Last tour, the band performed at the Red‐Rocks Amphitheatre, which is in Morrison, CO—about 20 miles south‐west of Denver. The Red‐Rocks Amphitheatre (Wikipedia: http://en.wikipedia.org/wiki/Red_Rocks_Amphitheatre) is considered by many to be the most astonishing outdoor venue in the world; I would definitely agree. Just Google‐up some pictures and see for yourself. In his opening speech, Mark mentioned that while this venue isn’t quite Red‐Rocks, it is an “indoor Red‐Rocks”, with a smile of course—and that drew some chuckles from the crowd. As good as the sound was in that theatre, it is very hard to beat the over‐all heavenly experience of attending a concert in Red‐Rocks. Alas, venue availability is a determining factor when coming up with a tour schedule. Maybe next time.
Show went smooth; the finger of death was not sent at anybody’s direction tonight. A particularly beautiful solo work during Why Aye Man, and a superb performance—perhaps the best one so far—of Cleaning My Gun. Gee, the latter song is a crowd rocker. Right from the minute that Richard strikes that D chord on the 12‐string Burns, to the end—this is a beautiful rock song that’s hard to stay apathetic to.
At the encore, right after So Far Away, a group of women literally lined‐up by the aisle, taking pictures of Mark and the band for approximately two minutes. It was a really entertaining sight; Mark, however, didn’t seem entirely pleased being the focus of attention.
The show tonight has been a winner, no question about it. Great to see the band performing so well day after day—nothing ends a day better than seeing these guys performing.

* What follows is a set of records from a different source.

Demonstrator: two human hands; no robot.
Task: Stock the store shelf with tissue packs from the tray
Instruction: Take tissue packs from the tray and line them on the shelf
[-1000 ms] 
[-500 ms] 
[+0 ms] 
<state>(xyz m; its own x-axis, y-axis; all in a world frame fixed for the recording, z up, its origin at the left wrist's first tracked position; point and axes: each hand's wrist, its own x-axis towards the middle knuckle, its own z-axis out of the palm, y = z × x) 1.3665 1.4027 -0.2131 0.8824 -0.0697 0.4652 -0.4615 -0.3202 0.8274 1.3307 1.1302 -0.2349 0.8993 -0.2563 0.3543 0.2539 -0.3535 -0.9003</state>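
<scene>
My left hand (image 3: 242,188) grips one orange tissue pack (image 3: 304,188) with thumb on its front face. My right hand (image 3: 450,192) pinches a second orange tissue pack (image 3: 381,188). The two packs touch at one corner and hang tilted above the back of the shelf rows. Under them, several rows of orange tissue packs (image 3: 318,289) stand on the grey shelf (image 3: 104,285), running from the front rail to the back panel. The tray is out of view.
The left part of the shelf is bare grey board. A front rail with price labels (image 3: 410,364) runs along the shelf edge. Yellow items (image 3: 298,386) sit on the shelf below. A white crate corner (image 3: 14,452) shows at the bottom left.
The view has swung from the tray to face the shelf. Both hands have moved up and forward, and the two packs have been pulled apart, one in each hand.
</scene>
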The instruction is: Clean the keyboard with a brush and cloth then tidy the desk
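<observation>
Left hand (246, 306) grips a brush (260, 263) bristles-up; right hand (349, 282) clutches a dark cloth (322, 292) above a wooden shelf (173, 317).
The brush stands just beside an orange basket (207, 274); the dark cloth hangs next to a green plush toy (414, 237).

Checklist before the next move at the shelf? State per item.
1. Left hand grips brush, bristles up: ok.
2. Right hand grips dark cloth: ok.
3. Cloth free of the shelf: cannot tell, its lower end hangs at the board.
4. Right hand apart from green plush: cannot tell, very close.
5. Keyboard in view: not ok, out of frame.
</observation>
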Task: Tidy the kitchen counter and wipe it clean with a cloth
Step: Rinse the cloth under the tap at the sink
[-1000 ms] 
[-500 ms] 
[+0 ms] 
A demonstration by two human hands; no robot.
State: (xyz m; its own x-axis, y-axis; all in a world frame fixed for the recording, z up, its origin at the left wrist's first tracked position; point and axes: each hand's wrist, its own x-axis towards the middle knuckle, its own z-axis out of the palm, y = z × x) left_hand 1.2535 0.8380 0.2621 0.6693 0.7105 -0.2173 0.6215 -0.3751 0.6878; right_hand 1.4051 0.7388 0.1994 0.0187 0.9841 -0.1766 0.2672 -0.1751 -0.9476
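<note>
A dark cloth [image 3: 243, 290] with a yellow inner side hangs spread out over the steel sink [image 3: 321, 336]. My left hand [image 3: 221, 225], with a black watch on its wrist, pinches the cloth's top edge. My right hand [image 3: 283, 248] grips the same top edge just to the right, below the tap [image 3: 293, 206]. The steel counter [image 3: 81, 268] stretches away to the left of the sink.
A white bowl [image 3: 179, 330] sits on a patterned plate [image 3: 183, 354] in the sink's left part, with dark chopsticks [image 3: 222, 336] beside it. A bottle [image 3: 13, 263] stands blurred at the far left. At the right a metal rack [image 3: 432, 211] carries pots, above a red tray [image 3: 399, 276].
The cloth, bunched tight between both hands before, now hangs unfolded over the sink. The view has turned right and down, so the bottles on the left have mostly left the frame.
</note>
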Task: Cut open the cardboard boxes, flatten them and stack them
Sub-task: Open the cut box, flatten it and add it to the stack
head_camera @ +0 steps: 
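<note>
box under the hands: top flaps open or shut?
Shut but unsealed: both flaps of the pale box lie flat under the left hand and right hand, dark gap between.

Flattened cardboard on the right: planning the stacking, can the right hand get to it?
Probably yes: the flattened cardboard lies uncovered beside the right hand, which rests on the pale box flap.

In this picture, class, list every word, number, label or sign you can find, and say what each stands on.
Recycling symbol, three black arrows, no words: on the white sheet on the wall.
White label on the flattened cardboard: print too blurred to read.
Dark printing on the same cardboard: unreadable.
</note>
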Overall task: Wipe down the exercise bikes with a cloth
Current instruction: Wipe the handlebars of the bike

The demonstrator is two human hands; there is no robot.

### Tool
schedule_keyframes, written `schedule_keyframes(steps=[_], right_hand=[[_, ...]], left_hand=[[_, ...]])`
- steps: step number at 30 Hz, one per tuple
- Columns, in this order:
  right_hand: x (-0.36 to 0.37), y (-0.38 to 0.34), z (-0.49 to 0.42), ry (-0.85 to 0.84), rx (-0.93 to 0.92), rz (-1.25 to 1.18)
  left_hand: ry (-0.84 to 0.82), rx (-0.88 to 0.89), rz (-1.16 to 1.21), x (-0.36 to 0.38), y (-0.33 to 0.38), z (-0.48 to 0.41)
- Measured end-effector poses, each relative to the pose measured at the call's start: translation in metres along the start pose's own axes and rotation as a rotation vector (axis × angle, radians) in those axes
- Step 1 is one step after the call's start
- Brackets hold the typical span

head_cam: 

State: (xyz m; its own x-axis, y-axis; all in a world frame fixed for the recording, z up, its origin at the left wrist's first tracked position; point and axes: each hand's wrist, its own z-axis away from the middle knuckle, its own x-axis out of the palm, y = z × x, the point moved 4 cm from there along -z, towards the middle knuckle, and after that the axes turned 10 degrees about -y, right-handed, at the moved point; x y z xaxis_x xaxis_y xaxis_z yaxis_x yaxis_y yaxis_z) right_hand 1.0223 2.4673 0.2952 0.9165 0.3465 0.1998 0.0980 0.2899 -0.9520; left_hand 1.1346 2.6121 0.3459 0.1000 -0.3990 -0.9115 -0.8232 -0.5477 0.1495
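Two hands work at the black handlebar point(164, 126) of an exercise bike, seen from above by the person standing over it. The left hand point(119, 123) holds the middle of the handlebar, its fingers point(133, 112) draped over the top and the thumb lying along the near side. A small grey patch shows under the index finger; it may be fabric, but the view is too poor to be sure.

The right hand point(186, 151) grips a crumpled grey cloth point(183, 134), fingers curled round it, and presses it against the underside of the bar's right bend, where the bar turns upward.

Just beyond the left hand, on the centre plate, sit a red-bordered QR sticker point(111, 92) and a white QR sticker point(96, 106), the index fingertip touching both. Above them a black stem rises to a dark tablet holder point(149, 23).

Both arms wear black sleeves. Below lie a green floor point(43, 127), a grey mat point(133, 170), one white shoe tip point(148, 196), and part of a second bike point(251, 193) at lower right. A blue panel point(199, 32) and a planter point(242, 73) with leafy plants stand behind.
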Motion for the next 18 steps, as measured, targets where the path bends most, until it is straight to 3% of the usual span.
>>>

Jos, our guest at the show, appeared to be very satisfied. Front‐row centre seating in a Mark Knopfler show… well, that’s hard to beat.
After the concert, we bid Jos goodbye and, in order to cut the driving the next day, decided to drive about 80 miles to the town of Limon, CO. I’m signing off this post from my bed at the Holiday Inn Express in this little town; long driving day tomorrow towards Kansas City, Missouri for the next concert.